• How to complete this task
Going from the top of the listing below to the line that holds "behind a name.", reproduce each line exactly; no pictures.

• Extracted data

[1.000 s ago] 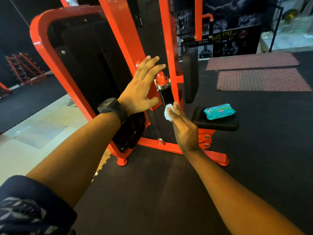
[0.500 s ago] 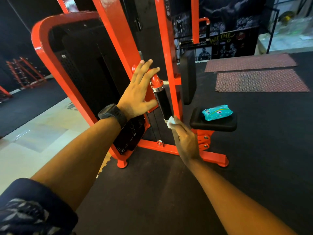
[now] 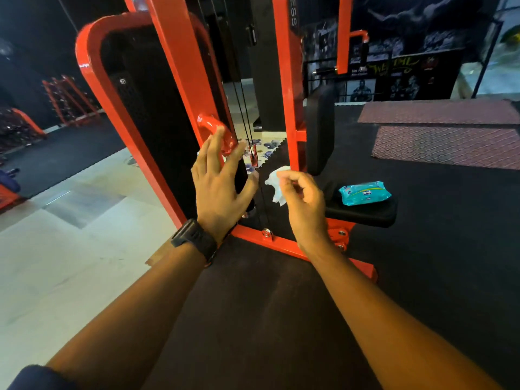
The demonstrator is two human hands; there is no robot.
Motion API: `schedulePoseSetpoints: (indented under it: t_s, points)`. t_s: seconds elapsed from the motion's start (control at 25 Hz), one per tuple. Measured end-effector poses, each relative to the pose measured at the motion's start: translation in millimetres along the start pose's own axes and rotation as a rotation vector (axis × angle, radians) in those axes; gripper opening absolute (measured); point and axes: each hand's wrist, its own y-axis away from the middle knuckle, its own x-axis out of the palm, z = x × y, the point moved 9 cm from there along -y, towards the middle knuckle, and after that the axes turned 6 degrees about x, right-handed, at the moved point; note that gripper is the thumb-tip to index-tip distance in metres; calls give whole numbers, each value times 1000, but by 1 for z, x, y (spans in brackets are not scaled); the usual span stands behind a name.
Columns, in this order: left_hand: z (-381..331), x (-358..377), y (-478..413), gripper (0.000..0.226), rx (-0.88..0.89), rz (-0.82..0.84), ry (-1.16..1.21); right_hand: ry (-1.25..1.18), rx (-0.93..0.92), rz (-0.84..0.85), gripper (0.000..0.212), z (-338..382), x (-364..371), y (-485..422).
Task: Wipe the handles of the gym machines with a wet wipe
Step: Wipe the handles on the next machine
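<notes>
The left hand (image 3: 218,190) is raised in front of the red weight machine (image 3: 180,80) with its fingers straight and spread. The black handle grip (image 3: 242,175) shows in the gap between the forefinger and thumb, and it is unclear whether the palm actually touches the grip. Above the fingertips, the handle's red bent arm (image 3: 213,129) joins the slanted frame. A black watch (image 3: 194,239) sits on the left wrist. The right hand (image 3: 305,204) is just to the right of the grip with its fingers curled, pinching a crumpled white wet wipe (image 3: 277,185) between thumb and fingertips. The wipe is near the grip but not touching it, and the two hands are close together without meeting. Beyond the right hand, a teal pack of wipes (image 3: 364,192) lies flat on the machine's black seat pad (image 3: 365,213), with the upright back pad (image 3: 319,130) behind it. Thin black cables (image 3: 240,108) run down behind the handle. The machine stands on black rubber flooring (image 3: 253,319), with pale tiles (image 3: 70,235) to the left.
</notes>
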Motion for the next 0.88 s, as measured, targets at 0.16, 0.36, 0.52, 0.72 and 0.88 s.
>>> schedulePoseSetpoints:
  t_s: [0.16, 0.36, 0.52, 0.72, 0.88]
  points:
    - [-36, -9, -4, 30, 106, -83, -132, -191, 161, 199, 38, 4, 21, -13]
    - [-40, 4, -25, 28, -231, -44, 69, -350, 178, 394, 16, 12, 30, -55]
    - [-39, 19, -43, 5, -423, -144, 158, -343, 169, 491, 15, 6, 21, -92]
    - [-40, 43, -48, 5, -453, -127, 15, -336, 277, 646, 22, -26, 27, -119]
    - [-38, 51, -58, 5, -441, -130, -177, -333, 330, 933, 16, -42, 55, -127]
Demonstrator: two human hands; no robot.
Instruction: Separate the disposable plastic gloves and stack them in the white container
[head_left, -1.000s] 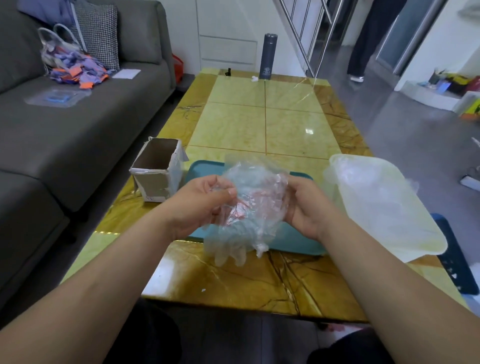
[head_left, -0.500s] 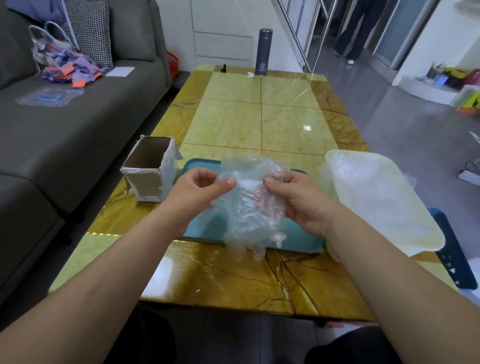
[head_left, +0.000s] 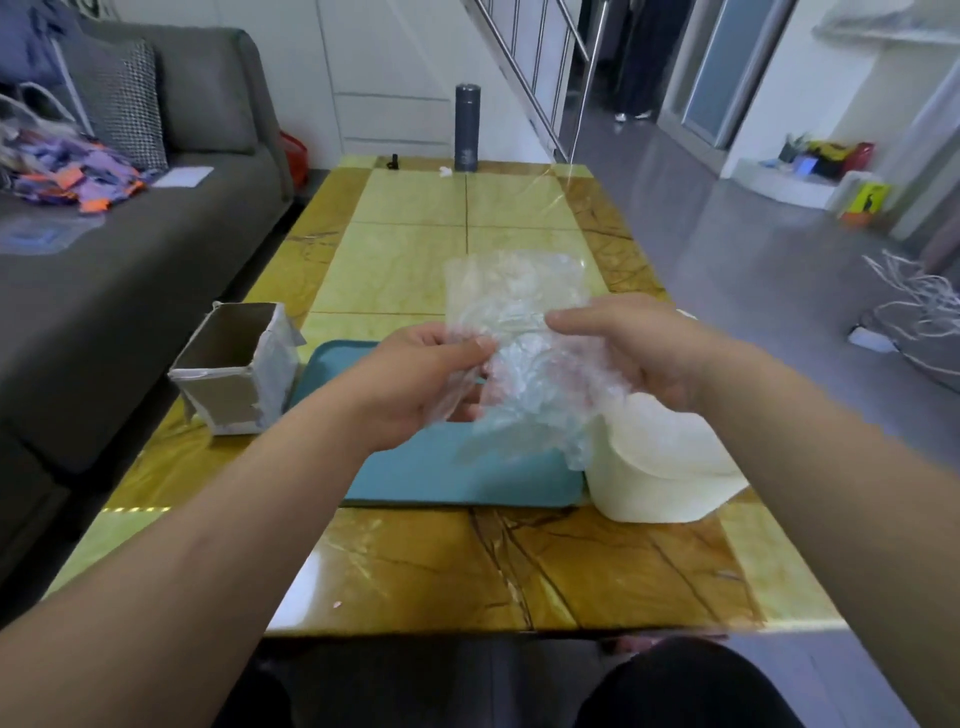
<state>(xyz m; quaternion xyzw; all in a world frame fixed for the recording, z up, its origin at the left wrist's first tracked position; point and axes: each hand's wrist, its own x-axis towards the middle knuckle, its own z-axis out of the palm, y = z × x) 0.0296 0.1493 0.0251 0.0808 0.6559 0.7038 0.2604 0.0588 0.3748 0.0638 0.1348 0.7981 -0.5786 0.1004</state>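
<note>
A crumpled bunch of clear disposable plastic gloves (head_left: 519, 353) hangs in the air above the teal tray (head_left: 467, 473). My left hand (head_left: 415, 384) pinches the bunch at its left edge between thumb and fingers. My right hand (head_left: 634, 353) holds the right side, thumb on top. One flat sheet of the bunch stands up above both hands. The white container (head_left: 660, 473) sits on the table just right of the tray, partly hidden behind my right forearm.
An open, torn cardboard box (head_left: 234, 379) stands left of the tray on the yellow marble table (head_left: 467, 571). A dark flask (head_left: 467, 127) stands at the table's far edge. A grey sofa (head_left: 104, 260) runs along the left side.
The gloves and both hands have risen a little, and a flat sheet of plastic now sticks up above the hands. The camera has shifted, so the white container sits closer under my right arm.
</note>
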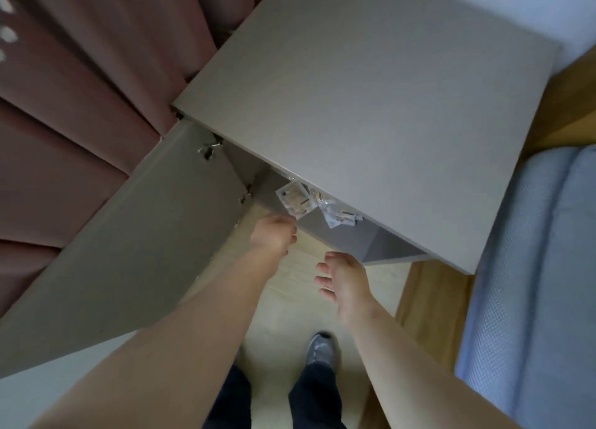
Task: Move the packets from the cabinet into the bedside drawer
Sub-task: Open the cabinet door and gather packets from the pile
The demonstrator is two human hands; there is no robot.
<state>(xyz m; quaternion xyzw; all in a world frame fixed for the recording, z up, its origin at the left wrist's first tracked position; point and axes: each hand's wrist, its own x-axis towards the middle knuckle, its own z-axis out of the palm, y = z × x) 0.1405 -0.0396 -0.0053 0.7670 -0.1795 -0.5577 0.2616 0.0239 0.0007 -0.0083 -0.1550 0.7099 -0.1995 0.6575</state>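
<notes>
**We reach into the open grey cabinet [371, 105] for its clear packets.**

The square clear plastic packet [293, 199] of small pale parts lies at the lip of the grey shelf [342, 238], just beyond our left hand [274, 235]. A second crumpled clear packet [338, 217] sits just beside it, towards our right. We judge that a tug on one slippery corner could lose the grip or drag the neighbour onto the pale floor [290, 286]. Our left hand's curled fingers meet the near packet's lower corner, but we cannot tell whether a pinch has closed. Our right hand [342, 280] hangs nearer us, fingers loosely spread, holding nothing.
</notes>
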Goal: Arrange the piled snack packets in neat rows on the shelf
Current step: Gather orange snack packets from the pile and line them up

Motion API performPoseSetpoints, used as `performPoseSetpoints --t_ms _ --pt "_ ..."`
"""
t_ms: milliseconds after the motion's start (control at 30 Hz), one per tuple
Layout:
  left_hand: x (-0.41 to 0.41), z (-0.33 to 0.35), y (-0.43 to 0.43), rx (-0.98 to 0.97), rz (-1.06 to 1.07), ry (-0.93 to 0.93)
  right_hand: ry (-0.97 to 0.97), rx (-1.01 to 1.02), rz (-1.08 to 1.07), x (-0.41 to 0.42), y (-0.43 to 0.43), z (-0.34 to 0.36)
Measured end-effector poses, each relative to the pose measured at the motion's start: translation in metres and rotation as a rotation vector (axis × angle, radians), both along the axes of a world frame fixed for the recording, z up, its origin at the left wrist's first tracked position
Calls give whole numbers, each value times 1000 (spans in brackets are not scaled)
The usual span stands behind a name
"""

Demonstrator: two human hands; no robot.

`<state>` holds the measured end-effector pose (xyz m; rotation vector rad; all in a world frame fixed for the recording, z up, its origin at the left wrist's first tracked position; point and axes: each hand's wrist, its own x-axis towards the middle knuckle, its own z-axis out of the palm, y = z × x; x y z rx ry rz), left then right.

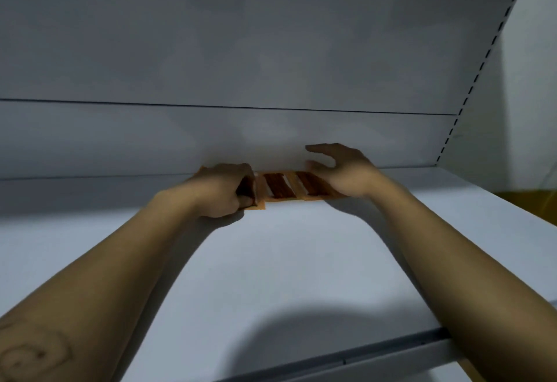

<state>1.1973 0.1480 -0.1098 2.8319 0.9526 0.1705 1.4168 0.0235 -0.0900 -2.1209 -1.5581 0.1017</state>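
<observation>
Snack packets (280, 186) lie side by side at the back of the shelf (286, 261), against its rear wall (180, 140) — our left hand (223, 190) curls round the leftmost one, our right hand (340, 170) sits over the rightmost, fingers loose and holding nothing.

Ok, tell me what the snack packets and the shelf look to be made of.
The snack packets: thin flexible wrapper, probably plastic film; they lie flat with orange, brown and white bands; finish blurred. The shelf: likely painted metal, smooth pale matt surface; the slotted upright at its right suggests metal racking.
</observation>
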Motion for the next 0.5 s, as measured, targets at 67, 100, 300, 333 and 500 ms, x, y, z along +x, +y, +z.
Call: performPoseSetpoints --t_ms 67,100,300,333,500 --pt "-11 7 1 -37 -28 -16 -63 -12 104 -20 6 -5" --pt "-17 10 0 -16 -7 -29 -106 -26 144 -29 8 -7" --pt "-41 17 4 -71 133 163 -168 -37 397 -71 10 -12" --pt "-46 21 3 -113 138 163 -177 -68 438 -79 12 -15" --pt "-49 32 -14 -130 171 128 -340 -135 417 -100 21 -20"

• Result of this exercise
[1.000 s ago] 
[0.500 s ago] 
[now] 
The demonstrator is two human hands; there is no robot.
Motion API: `schedulePoseSetpoints: (indented under it: t_s, points)`. t_s: seconds elapsed from the motion's start (control at 25 Hz), one per tuple. Measured end-effector poses, each relative to the pose measured at the motion's start: translation in millimetres along the start pose's own axes and rotation as a rotation vector (axis × angle, radians) in those axes; gripper opening absolute (measured); point and axes: each hand's wrist, its own y-axis away from the middle knuckle, its own x-axis out of the palm, z = x × y, the point moved 9 cm from there along -y, towards the middle knuckle, and after that the axes turned 6 degrees about x, right-handed, at the moved point; note that gripper is the thumb-tip to index-tip distance in metres; calls give whole numbers, each value times 1000, but by 1 for z, x, y (spans in brackets are not scaled); the usual span stands behind a name.

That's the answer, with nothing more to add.